In a stark reminder that even the most advanced algorithms cannot solve every human problem, a new study has cast a harsh light on South Korea’s aggressive experiment to reverse its plummeting birth rate. The results are sobering: billions of dollars in incentives, from cash handouts to subsidised housing, have failed to move the needle. The demographic crisis is deepening.
As someone who has spent years analysing the intersection of technology and society, I find this less a failure of policy and more a mirror held up to the digital age. When you build a world where every swipe, click, and notification is optimised for engagement, you cannot be surprised when human connection becomes just another metric. South Korea’s fertility rate of 0.
72 children per woman the lowest in the world is not a bug; it is a feature of hyper-efficient capitalism. The government’s solution? More cash.
More perks. But the study, published in The Lancet, suggests that economic incentives alone cannot reverse a cultural shift that has been decades in the making. The real problem is existential.
Young South Koreans are drowning in a sea of digital noise, trapped in the ‘Hell Joseon’ where the cost of living, education, and social pressure makes having children feel like a luxury. As a technologist, I see the fingerprints of our creations everywhere. Dating apps have hijacked romance.
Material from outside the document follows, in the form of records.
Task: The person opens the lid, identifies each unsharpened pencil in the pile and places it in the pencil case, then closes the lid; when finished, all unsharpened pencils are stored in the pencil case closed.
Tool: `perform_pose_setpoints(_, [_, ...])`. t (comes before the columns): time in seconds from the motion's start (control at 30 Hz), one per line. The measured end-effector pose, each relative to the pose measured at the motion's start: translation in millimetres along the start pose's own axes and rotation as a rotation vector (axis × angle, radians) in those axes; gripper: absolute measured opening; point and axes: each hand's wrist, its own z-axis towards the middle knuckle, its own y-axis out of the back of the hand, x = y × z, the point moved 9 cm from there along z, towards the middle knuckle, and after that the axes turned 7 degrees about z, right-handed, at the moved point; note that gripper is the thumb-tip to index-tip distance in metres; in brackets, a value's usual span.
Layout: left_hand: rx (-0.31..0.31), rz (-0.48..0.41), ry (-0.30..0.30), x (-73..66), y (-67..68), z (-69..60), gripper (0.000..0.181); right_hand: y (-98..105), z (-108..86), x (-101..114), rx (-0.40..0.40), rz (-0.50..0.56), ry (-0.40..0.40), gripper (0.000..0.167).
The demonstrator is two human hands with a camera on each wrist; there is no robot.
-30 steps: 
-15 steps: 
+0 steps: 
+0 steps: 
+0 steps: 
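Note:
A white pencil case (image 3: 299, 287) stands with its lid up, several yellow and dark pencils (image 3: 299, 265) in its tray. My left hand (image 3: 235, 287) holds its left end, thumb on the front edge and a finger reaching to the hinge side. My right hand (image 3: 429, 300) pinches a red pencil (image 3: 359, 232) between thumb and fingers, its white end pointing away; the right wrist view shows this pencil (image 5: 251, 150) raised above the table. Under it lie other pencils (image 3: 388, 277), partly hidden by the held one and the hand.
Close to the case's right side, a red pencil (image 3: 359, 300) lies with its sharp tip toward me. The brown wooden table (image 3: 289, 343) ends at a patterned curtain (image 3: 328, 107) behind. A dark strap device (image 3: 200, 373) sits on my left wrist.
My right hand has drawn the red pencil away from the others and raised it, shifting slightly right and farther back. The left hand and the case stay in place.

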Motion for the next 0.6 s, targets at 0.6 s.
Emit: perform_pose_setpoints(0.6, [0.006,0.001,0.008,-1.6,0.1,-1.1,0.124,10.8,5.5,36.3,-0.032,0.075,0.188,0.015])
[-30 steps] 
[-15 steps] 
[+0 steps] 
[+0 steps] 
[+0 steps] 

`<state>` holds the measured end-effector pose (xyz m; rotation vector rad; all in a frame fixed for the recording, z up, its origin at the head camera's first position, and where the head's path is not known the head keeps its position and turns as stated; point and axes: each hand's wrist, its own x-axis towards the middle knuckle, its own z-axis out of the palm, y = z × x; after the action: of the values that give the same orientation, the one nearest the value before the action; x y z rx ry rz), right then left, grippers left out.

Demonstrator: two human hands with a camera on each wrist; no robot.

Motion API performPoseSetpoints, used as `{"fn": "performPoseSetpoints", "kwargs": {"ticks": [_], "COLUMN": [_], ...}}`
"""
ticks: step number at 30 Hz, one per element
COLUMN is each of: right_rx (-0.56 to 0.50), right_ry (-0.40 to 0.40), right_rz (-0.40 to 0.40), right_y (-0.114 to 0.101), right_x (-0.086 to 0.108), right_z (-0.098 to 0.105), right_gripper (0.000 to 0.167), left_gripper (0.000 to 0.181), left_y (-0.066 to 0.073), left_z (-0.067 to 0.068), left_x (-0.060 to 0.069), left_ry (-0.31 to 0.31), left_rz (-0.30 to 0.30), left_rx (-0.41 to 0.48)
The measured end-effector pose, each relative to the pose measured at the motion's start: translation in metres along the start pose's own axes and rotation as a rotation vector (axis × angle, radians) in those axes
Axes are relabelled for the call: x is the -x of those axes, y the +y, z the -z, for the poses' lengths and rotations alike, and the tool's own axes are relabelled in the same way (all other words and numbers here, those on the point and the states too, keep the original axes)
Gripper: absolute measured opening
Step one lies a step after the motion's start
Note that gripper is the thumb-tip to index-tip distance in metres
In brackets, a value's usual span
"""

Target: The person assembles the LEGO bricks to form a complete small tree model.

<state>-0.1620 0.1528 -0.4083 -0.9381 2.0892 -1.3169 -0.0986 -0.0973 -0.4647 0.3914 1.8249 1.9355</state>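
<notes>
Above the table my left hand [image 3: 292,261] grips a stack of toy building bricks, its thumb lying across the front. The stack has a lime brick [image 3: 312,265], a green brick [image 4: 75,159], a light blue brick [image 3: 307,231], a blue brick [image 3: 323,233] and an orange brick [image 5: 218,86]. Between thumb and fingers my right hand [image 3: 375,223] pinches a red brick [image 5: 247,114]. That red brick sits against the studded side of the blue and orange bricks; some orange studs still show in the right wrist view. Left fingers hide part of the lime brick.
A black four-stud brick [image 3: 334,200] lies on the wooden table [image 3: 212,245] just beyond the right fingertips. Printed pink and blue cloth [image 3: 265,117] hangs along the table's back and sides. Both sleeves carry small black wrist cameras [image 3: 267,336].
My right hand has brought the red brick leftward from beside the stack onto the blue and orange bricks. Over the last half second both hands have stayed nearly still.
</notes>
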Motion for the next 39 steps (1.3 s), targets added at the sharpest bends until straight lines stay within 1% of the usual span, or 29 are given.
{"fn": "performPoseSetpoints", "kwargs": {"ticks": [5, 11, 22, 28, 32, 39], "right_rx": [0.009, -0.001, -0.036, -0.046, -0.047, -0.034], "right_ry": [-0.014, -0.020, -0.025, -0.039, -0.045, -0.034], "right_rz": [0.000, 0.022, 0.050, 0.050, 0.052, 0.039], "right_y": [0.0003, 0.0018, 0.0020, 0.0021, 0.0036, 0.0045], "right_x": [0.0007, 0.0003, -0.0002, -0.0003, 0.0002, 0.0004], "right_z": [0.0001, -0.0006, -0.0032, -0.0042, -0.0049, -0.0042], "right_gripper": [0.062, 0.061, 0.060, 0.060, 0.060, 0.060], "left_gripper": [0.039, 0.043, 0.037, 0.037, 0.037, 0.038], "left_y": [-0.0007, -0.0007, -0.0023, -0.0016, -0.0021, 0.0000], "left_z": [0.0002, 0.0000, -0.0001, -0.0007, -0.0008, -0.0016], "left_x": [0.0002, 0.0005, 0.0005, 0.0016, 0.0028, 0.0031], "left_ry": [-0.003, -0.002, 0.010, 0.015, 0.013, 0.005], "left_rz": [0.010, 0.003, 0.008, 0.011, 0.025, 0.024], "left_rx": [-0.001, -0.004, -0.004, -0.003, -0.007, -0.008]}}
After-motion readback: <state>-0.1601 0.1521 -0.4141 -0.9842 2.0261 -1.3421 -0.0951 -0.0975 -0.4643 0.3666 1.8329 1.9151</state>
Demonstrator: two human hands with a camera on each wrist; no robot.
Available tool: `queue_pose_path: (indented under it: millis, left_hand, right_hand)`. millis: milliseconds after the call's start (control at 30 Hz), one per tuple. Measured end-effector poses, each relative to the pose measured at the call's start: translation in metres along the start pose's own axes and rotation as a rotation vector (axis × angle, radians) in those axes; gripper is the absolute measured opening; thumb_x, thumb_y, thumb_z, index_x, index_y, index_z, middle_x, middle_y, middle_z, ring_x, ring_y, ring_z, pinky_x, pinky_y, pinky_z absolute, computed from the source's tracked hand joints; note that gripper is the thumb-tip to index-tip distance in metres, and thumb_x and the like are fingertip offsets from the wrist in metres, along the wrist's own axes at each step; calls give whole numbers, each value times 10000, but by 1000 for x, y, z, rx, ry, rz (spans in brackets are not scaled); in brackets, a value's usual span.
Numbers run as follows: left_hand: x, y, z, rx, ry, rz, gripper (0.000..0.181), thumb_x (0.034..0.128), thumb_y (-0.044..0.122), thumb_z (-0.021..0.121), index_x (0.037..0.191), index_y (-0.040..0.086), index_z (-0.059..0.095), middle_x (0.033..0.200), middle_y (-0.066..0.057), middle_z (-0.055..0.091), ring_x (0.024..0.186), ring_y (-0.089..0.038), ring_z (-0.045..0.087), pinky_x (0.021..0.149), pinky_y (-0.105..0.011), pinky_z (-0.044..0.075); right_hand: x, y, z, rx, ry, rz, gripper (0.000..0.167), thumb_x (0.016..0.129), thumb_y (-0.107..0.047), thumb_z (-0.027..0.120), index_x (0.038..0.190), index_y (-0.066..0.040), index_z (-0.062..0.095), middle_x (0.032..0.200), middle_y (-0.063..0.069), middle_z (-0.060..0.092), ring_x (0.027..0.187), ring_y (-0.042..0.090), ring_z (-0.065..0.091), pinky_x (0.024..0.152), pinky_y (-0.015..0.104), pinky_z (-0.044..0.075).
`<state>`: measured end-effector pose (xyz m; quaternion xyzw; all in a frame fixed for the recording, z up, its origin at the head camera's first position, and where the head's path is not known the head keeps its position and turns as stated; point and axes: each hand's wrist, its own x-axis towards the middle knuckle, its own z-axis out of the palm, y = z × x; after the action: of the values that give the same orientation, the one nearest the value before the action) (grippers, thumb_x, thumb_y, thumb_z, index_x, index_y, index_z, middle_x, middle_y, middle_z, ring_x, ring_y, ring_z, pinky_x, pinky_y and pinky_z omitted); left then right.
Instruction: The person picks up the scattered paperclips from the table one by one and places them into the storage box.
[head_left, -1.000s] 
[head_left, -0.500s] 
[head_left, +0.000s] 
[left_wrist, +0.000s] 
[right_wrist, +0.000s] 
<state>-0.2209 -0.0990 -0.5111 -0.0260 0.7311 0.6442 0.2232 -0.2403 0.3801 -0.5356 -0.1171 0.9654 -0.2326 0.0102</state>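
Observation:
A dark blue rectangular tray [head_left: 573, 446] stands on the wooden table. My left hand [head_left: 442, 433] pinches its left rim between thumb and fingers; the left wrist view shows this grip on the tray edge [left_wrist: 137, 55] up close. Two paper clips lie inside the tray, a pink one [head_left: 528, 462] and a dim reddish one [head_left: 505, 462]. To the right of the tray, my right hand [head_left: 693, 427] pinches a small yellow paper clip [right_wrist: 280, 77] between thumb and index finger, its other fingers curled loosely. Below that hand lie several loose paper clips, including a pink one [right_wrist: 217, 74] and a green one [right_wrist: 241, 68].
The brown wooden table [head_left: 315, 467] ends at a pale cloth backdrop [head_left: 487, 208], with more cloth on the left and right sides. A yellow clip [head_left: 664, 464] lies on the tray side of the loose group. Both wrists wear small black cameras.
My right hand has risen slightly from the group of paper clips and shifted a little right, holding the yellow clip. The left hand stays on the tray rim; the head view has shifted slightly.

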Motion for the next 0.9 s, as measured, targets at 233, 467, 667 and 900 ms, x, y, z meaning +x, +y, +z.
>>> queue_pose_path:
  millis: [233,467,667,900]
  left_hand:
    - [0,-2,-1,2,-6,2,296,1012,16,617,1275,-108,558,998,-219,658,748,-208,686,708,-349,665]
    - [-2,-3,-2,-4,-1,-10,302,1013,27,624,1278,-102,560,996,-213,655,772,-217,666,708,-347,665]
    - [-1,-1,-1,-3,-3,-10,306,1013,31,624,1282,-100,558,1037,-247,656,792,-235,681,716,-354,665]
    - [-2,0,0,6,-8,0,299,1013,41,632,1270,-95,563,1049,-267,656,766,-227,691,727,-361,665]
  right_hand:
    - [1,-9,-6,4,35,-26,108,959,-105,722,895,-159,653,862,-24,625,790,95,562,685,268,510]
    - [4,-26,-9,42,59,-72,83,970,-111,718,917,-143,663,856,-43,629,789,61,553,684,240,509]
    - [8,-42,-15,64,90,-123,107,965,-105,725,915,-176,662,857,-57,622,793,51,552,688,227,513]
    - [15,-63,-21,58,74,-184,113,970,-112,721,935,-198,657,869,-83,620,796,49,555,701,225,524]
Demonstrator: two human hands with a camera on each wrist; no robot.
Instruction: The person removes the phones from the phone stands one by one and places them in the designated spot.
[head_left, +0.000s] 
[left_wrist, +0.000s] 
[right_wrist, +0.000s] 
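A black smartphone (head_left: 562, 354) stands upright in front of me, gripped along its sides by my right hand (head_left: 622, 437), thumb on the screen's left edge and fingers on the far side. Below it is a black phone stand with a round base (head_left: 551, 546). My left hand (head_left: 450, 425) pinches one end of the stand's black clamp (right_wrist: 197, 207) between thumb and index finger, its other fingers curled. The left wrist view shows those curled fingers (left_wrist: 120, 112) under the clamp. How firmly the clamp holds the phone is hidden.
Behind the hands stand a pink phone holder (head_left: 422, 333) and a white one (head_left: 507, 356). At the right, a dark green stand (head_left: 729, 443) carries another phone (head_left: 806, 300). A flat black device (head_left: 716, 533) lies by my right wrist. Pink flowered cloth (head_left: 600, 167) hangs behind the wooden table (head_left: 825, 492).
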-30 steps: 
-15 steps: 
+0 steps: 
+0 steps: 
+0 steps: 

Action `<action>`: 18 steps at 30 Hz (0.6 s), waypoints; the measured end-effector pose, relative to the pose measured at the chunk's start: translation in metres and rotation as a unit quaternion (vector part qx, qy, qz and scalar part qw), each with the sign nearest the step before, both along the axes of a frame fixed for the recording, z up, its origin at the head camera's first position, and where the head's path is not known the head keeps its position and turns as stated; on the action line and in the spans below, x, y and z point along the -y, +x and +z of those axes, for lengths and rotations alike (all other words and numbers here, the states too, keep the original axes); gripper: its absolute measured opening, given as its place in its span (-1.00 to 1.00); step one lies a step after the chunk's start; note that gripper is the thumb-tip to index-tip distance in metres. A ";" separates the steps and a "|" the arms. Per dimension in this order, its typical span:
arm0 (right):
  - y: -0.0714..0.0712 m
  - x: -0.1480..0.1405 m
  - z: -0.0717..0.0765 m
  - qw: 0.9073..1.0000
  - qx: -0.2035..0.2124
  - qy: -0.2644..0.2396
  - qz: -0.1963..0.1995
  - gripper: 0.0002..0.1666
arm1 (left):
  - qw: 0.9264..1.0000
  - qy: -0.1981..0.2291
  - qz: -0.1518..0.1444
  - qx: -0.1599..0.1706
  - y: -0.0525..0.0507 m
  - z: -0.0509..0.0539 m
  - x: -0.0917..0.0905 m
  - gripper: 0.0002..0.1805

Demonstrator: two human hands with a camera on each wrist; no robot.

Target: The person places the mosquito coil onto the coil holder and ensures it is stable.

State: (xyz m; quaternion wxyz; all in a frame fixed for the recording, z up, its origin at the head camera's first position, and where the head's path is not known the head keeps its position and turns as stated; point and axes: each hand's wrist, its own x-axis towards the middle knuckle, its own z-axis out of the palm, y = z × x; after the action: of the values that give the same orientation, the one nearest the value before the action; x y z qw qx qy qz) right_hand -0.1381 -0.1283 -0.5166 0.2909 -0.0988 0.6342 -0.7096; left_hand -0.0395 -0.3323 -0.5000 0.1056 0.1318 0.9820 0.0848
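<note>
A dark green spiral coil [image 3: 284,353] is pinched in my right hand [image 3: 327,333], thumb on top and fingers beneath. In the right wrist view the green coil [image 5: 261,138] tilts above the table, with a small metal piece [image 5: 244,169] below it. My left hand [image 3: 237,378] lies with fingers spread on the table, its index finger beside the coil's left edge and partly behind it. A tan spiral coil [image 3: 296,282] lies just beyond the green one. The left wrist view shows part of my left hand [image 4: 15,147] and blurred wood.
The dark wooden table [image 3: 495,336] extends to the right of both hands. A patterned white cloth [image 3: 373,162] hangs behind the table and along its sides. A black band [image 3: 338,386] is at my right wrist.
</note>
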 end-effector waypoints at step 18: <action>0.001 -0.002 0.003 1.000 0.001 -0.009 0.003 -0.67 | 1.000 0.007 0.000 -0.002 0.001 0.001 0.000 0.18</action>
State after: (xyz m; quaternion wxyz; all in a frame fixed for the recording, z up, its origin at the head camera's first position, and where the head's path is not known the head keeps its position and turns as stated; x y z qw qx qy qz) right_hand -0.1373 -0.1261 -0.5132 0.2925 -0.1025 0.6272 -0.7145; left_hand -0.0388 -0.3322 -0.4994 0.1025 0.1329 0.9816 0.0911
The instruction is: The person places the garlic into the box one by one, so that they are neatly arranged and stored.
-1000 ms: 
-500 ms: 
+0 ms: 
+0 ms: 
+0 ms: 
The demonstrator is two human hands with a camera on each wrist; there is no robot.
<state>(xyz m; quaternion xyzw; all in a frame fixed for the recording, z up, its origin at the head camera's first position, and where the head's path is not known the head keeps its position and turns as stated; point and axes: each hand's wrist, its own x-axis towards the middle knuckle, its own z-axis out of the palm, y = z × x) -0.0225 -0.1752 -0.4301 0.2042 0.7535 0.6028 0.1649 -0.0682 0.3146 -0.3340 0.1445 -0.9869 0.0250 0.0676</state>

Social media amplifies FOMO. Work-from-home tools blur the line between office and life. The very convenience we designed has created an echo chamber of isolation.
The study’s authors point to a crucial insight: the countries with the most successful birth rate policies, like France and Sweden, did not just throw money at the problem. They redesigned the fabric of society. Paid parental leave, subsidised childcare, and a cultural acceptance of work-life balance.
In other words, they made it easier to be human. South Korea tried to buy its way out of a spiritual crisis. It did not work.
The irony is not lost on me. We obsess over coding the perfect recommendation engine, yet we cannot engineer a reason for two people to meet and fall in love. We build smart cities but forget the messy, inefficient, beautiful chaos of a community.
The demographic crisis is a wake-up call. It tells us that at the core of our technological society, we have forgotten what we are optimising for. My fear is that other nations will look at South Korea’s failure and double down on the same mistaken premise.
That more money, more data, more nudges will solve what is fundamentally a human problem. It will not. The algorithm does not know how to make life worth living.
That is a question for poets, for philosophers, and for a society brave enough to admit that the future we built might be the very thing that broke us.